Task instructions: Working from the top of the listing below, retype each line through the line containing "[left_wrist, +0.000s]", both included, with no pictures.

Input material:
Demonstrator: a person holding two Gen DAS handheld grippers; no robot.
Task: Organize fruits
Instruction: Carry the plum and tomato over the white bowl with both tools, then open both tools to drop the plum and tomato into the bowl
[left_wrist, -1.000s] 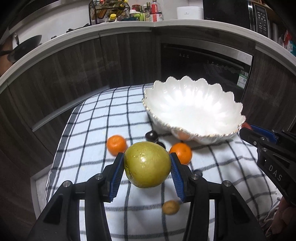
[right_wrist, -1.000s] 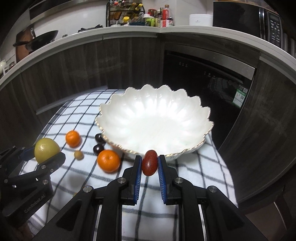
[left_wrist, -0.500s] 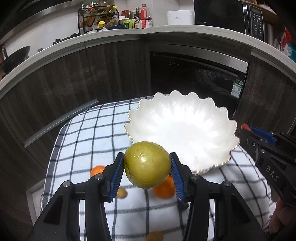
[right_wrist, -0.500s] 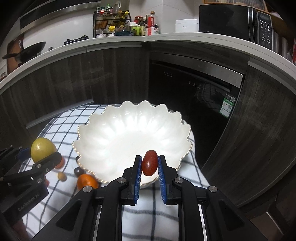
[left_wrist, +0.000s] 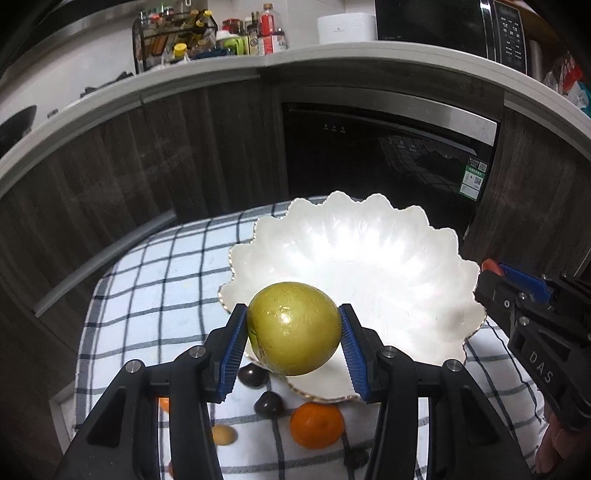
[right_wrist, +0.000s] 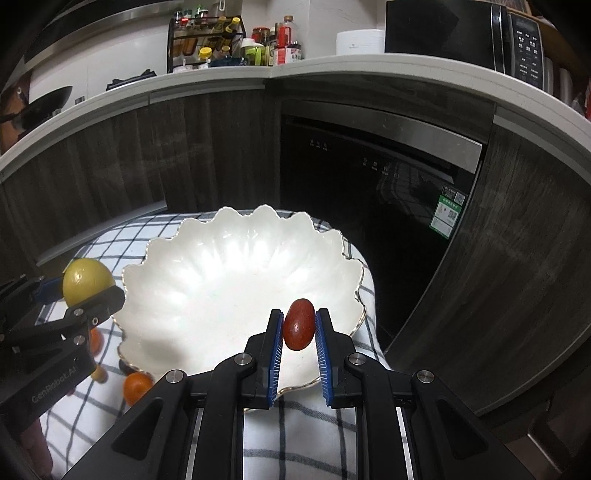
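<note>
A white scalloped bowl (left_wrist: 369, 266) (right_wrist: 221, 280) sits on a checked cloth with nothing inside it. My left gripper (left_wrist: 293, 332) is shut on a round yellow-green fruit (left_wrist: 293, 326), held over the bowl's near left rim; the same fruit (right_wrist: 85, 278) shows at the left of the right wrist view. My right gripper (right_wrist: 299, 325) is shut on a small red oval fruit (right_wrist: 299, 325), held over the bowl's near right rim. On the cloth in front of the bowl lie an orange (left_wrist: 316, 424), two dark fruits (left_wrist: 268, 404) and a small tan fruit (left_wrist: 223, 435).
The checked cloth (left_wrist: 155, 295) covers a small table whose edges drop off to the left and right. Dark wood cabinets and a black oven (right_wrist: 369, 177) stand close behind. A counter above carries bottles, a spice rack and a microwave. A second orange (left_wrist: 163, 403) peeks out behind my left finger.
Both grippers have moved forward toward the bowl, carrying their fruits from in front of it to over its near rim. The loose fruits on the cloth now lie beneath and behind the left gripper.
</note>
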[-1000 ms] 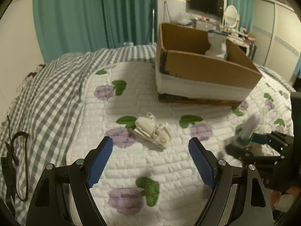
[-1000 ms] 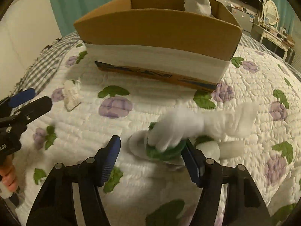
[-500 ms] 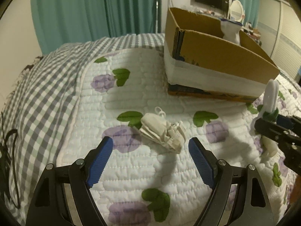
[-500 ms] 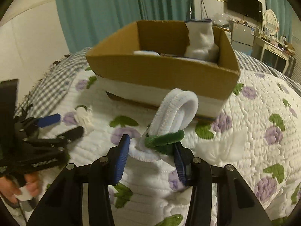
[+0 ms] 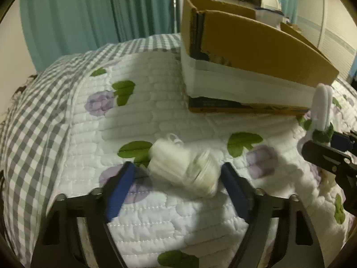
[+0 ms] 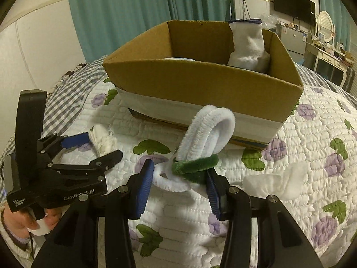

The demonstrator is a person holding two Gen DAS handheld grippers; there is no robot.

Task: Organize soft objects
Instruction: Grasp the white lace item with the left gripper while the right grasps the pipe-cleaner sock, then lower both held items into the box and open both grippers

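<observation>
My right gripper is shut on a white fuzzy coil with a green band and holds it up in front of the cardboard box; the coil also shows in the left wrist view. A white sock stands inside the box. My left gripper is open, its blue pads on either side of a cream cloth bundle lying on the quilt. From the right wrist view the bundle sits between the left gripper's fingers.
The box stands on a white quilt with purple flowers. A grey checked blanket lies to the left. Another white soft piece lies on the quilt at right. Teal curtains and furniture stand behind.
My right gripper closed on the coil, lifted it off the quilt and carried it toward the box. My left gripper moved forward until its open fingers straddle the cream bundle.
</observation>
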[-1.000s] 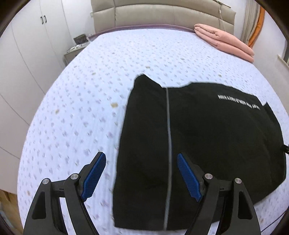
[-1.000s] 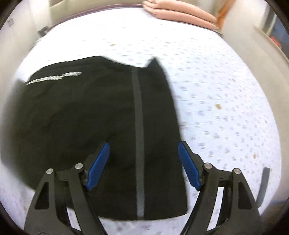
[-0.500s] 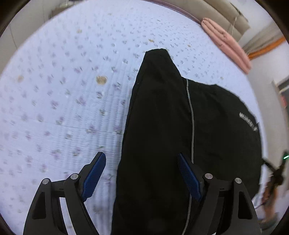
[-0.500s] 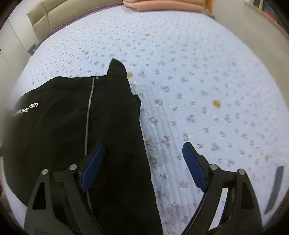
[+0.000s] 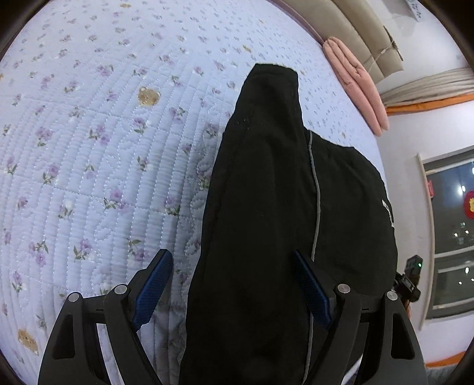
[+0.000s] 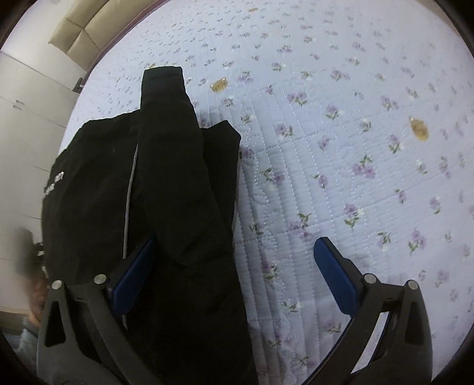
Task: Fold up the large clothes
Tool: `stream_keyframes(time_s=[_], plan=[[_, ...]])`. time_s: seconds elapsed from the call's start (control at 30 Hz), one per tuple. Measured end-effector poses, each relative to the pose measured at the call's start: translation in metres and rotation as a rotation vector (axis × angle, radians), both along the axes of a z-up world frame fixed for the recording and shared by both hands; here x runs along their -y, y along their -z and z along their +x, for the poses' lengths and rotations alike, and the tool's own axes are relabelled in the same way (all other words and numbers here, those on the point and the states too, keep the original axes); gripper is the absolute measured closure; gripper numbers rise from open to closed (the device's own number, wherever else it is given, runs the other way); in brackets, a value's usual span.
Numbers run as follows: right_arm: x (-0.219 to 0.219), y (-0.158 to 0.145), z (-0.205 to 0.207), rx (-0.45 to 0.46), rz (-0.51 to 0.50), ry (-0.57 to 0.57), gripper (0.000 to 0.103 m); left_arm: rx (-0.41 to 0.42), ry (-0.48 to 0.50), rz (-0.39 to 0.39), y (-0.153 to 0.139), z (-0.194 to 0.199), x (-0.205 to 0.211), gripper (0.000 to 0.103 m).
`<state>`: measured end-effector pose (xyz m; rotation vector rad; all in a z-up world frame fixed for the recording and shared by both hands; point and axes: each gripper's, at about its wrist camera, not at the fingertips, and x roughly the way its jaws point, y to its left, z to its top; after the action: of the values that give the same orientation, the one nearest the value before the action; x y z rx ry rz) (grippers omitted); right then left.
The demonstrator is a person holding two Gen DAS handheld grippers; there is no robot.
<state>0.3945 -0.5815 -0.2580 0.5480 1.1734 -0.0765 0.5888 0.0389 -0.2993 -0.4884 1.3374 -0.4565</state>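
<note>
A black garment (image 5: 266, 207) with a thin grey stripe and white lettering lies partly folded on a bed. In the left wrist view my left gripper (image 5: 234, 288) is open, low over the garment's near edge, its blue pads either side of the cloth. In the right wrist view the same garment (image 6: 166, 192) fills the left half. My right gripper (image 6: 237, 274) is open; its left pad sits over the black cloth, its right pad over the bedspread.
The bed has a pale blue quilted spread with purple flowers (image 5: 103, 148). Folded pink bedding (image 5: 358, 86) lies by a beige headboard (image 5: 355, 26). White wardrobes (image 6: 26, 112) stand at one side, a dark window (image 5: 450, 222) at the other.
Both grippers have dropped closer to the garment and turned toward its opposite side edges. The jaws stay open and the garment lies as before.
</note>
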Motion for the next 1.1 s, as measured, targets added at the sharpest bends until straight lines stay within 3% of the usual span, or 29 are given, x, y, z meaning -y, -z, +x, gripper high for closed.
stream_keyframes(time_s=[0.13,0.4,0.47,0.53,0.7,0.8,0.87,0.93,1.1], plan=[[0.001,-0.008,-0.012,0.033,0.146,-0.014,0.0,-0.021,0.038,-0.046,0.004,-0.003,-0.013,0.019],[-0.003,0.001,-0.008,0.055,0.172,-0.034,0.001,-0.047,0.018,-0.141,0.016,-0.008,-0.016,0.019],[-0.005,0.0,-0.009,0.073,0.205,-0.052,0.019,-0.048,0.03,-0.16,0.015,-0.011,-0.013,0.019],[-0.003,0.008,-0.01,0.1,0.328,-0.064,0.039,-0.069,0.042,-0.211,0.017,-0.016,-0.008,0.023],[0.003,0.029,-0.005,0.126,0.471,-0.037,0.039,-0.062,0.062,-0.187,0.02,-0.022,0.008,0.027],[0.002,0.029,-0.002,0.13,0.485,-0.048,0.04,-0.025,0.046,-0.166,0.012,-0.031,0.009,0.046],[-0.005,0.022,-0.003,0.157,0.469,-0.068,0.059,0.023,0.027,-0.161,-0.002,-0.04,0.009,0.062],[-0.008,0.013,-0.009,0.187,0.458,-0.059,0.07,0.064,0.015,-0.172,-0.013,-0.051,0.004,0.068],[-0.019,-0.022,-0.03,0.275,0.415,-0.045,0.08,0.178,0.027,-0.245,-0.059,-0.081,-0.002,0.074]])
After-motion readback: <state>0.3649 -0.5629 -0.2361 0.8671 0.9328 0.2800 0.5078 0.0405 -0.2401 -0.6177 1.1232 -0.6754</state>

Result of this task:
Demonstrator: a person holding two Gen DAS handheld grippers; no robot.
Task: Organize fruits
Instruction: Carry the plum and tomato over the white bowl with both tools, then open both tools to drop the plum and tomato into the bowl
[left_wrist, -1.000s] 
[right_wrist, -1.000s] 
[left_wrist, -0.500s] 
[right_wrist, -0.500s] 
[left_wrist, +0.000s] 

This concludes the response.